PROBLEM DETAILS: Please return all lines in the listing holding the word "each".
----- DATASET CONTENT
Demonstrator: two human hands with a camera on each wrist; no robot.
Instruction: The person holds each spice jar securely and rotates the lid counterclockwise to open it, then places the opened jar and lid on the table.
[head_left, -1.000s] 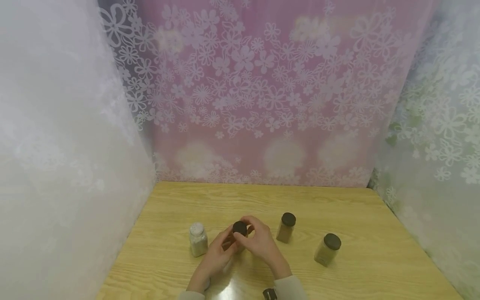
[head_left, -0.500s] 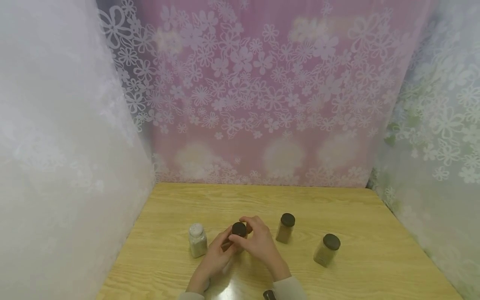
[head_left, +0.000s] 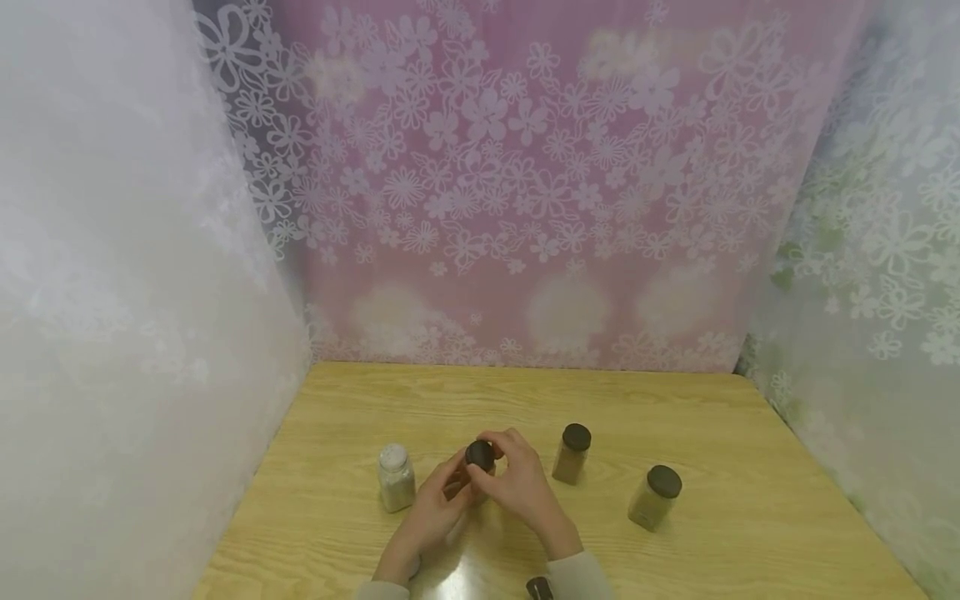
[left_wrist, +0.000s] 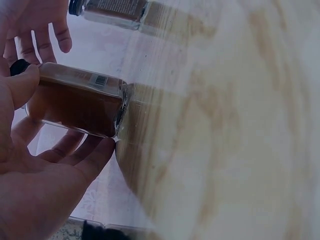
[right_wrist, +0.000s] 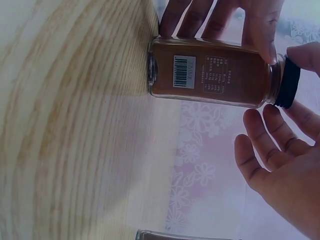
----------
ANSWER TO THE EXERCISE:
Demonstrator: two human hands with a camera on each wrist; no robot.
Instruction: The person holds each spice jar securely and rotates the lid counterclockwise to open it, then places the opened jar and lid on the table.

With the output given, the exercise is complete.